KR20160102873A

KR20160102873A - Remote gas cell detector

Info

Publication number: KR20160102873A
Application number: KR1020150106526A
Authority: KR
Inventors: 한영근; 김선덕; 심영보
Original assignee: 한양대학교 산학협력단
Priority date: 2015-02-23
Filing date: 2015-07-28
Publication date: 2016-08-31

Abstract

The remote gas cell detector according to an embodiment of the present invention includes a tunable laser for varying a wavelength with time, a gas cell capable of detecting the degree of absorption of an output of a tunable laser incident on the wavelength tunable laser, And a spectroscope connected to the gas cell and the output-end optical fiber and capable of acquiring the spectroscopic information by selectively detecting the wavelength output via the output-end optical fiber, and the distance measurement of the gas concentration is possible.

Description

[0001] REMOTE GAS CELL DETECTOR [0002]

The following embodiments relate to remote gas cell detectors.
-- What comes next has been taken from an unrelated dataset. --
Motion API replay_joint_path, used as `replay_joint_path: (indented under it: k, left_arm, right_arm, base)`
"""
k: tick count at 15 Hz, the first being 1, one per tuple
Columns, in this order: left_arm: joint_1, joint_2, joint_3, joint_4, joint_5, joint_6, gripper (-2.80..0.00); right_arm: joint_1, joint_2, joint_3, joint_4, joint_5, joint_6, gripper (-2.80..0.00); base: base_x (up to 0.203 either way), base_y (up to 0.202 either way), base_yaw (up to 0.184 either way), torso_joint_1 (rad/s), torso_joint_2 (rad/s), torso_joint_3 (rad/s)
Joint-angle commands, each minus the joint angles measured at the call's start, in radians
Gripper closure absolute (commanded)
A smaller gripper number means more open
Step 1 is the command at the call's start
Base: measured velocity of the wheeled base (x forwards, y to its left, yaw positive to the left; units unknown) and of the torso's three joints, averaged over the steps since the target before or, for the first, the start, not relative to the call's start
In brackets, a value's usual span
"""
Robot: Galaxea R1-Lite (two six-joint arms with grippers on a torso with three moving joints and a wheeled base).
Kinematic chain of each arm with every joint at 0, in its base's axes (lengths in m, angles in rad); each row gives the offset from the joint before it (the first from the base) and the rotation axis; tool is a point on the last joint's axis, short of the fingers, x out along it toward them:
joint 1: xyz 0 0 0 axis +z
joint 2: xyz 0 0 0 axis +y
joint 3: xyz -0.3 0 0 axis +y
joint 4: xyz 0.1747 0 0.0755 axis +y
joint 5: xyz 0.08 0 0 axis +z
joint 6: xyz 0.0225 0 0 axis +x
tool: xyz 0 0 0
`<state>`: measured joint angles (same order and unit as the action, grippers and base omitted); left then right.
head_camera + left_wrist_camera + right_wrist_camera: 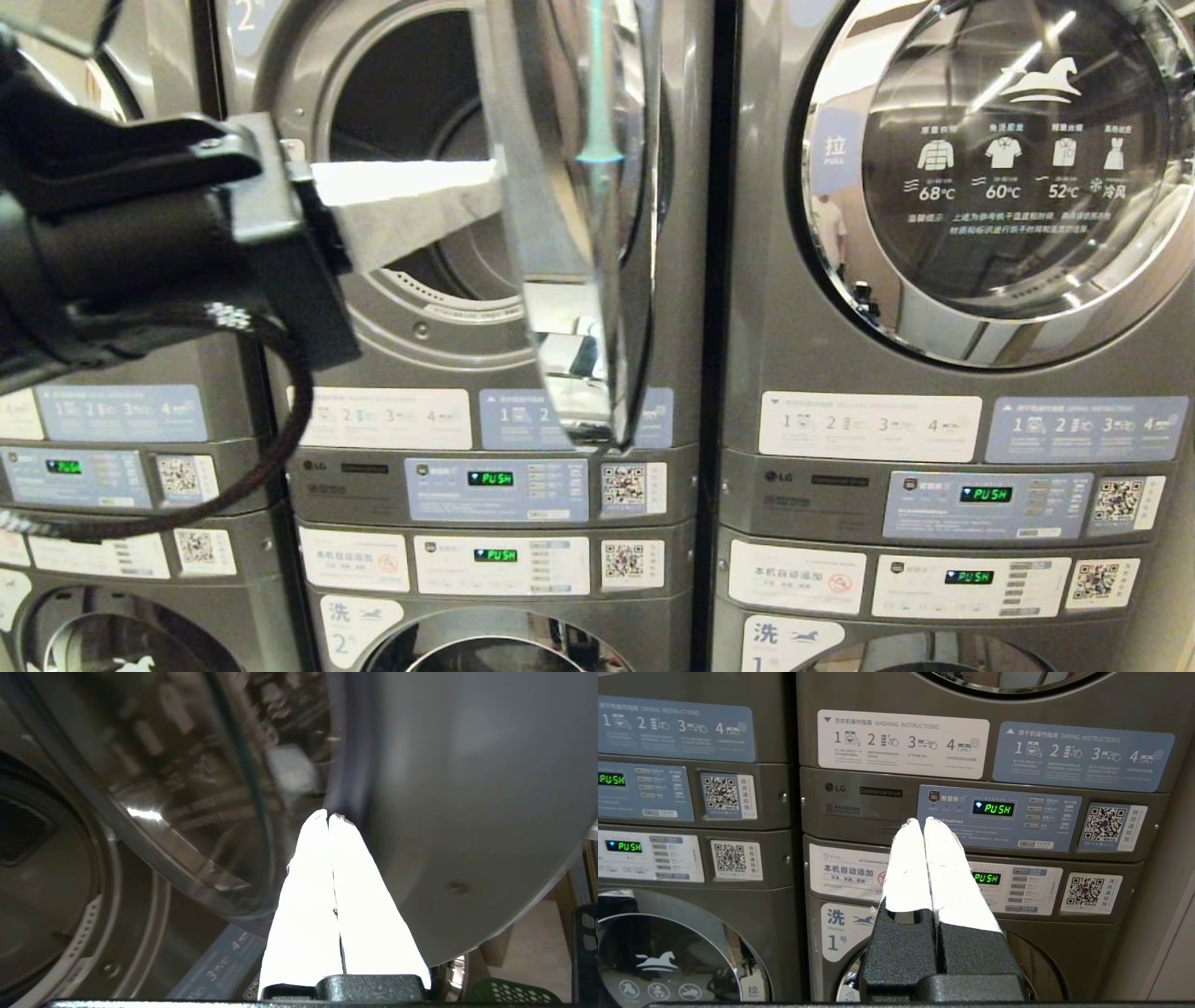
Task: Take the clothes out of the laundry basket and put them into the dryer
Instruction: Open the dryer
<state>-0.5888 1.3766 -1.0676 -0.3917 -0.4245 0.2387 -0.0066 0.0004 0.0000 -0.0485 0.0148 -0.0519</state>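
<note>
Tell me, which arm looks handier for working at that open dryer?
Probably the left. Its gripper is raised at the open dryer's mouth, beside the swung-out door, fingers together and empty. The right gripper hangs low, shut, facing the control panels of the next machine.

Left pincer [490, 191] tips hidden behind open dryer door [569, 215], green laundry basket [511, 993] cut off

grey stacked machines [934, 420] fill the wall, green "push" displays [985, 494] lit, ceiling lights mirrored in door glass [1018, 159].
</note>
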Motion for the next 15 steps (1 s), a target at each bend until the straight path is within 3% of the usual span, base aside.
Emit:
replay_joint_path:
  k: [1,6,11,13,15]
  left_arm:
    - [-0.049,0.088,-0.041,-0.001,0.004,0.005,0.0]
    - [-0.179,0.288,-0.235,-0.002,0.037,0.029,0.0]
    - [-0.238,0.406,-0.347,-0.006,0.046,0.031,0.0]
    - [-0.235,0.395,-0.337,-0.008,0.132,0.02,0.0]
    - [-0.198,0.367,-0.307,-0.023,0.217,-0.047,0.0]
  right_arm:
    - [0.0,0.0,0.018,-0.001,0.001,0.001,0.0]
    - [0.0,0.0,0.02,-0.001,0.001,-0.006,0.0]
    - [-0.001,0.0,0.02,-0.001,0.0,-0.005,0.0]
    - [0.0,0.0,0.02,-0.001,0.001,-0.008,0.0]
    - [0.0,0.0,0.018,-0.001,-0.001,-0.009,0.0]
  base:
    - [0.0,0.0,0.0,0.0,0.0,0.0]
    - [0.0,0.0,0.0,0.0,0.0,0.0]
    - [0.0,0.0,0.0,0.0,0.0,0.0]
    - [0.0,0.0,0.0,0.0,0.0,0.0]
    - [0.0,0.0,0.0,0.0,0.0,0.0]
The gas detector is based on various academic and industrial fields such as environmental engineering, energy industry, heavy industry, and is used as detection technology for various gas concentration and selective gas detection.

In general, the gas cell detector has all optical systems including a light source, a gas cell detection unit, and a spectroscopic characteristic detection unit implemented as bulk optics. And is also implemented by a method of predicting the spectral information using the wavelength tunability characteristic of the light source.
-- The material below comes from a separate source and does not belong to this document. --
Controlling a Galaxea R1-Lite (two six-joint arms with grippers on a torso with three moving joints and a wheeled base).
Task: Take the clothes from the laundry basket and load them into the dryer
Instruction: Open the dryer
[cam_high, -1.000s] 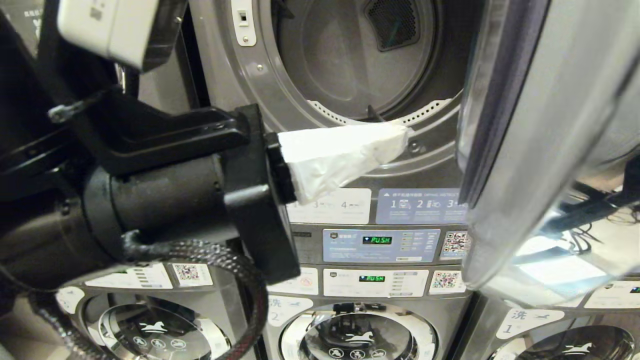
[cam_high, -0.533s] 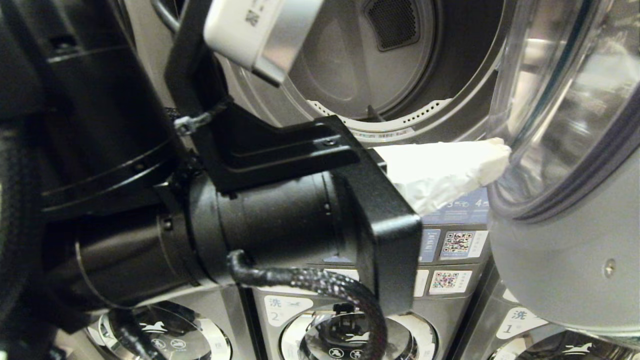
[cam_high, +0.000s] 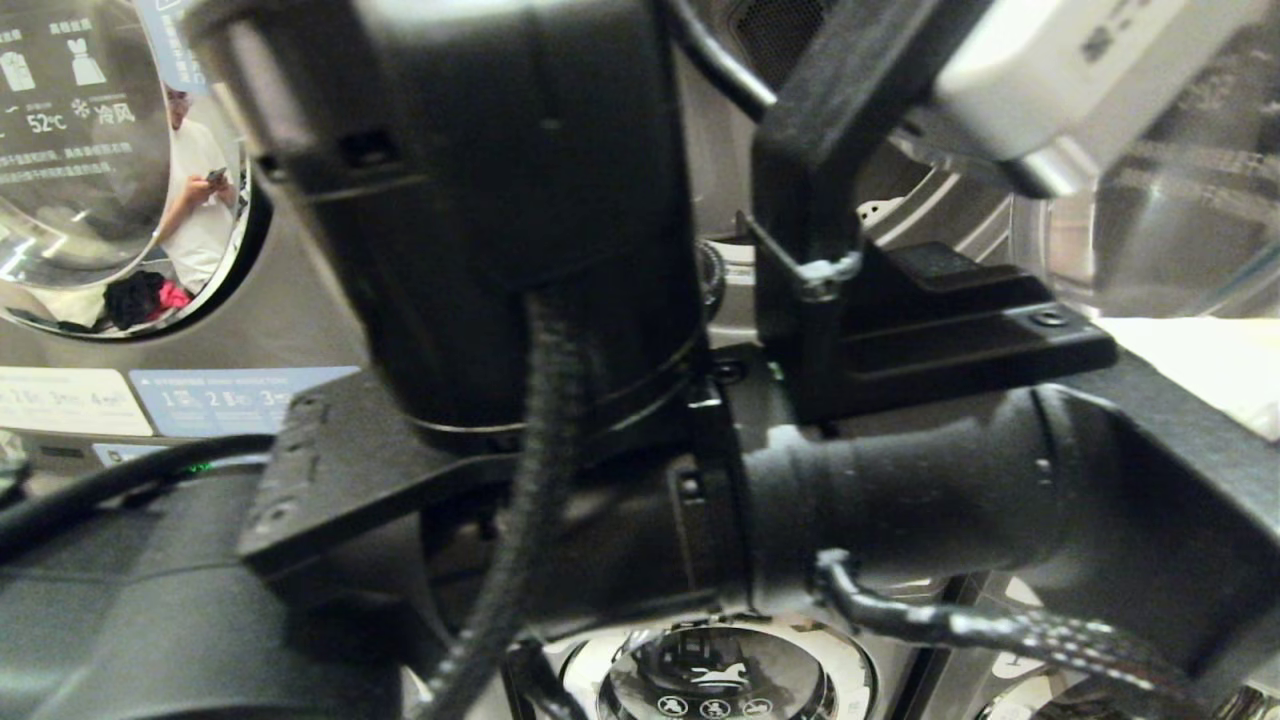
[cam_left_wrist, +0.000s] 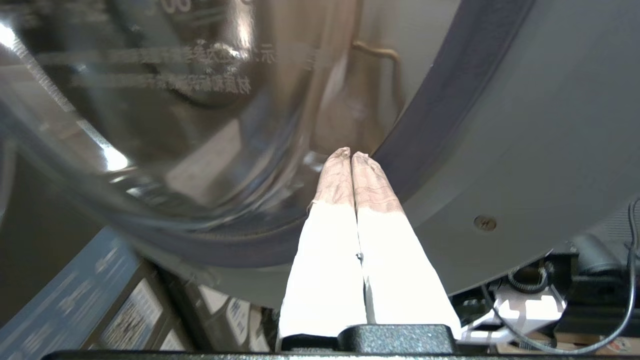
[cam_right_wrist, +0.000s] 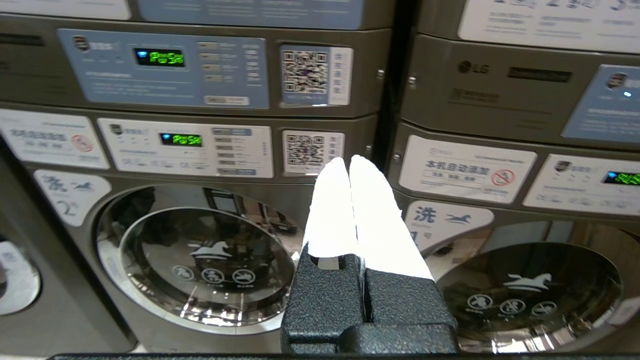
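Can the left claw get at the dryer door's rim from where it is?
Probably yes: the left claw, shut and empty, sits right at the dryer door rim with nothing between them.

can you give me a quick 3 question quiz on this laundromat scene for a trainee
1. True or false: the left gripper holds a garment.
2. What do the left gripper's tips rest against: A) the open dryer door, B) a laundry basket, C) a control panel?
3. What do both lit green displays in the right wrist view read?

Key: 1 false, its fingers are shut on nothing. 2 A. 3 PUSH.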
In general gas cell detectors, all configurations are implemented with bulk optics, which restricts the movement of the gas cell detection unit and is not suitable for a remote sensor. Also, there is no way to confirm accurate spectral characteristics.

Korean Patent 2006-0127438 discloses an optical type gas detection sensor, which relates to a device used for gas detection.

An object of an embodiment is to provide a remote gas detection technique using an optical fiber to facilitate remote measurement when there is a risk of environmental pollution or exposure to poison gas in detecting gas.

In addition, an object of an embodiment is to provide a remote gas cell detector that can more accurately measure a gas concentration detected based on accurate spectroscopic information using a diffraction grating, a concave mirror, a slit, a photodetector, or the like.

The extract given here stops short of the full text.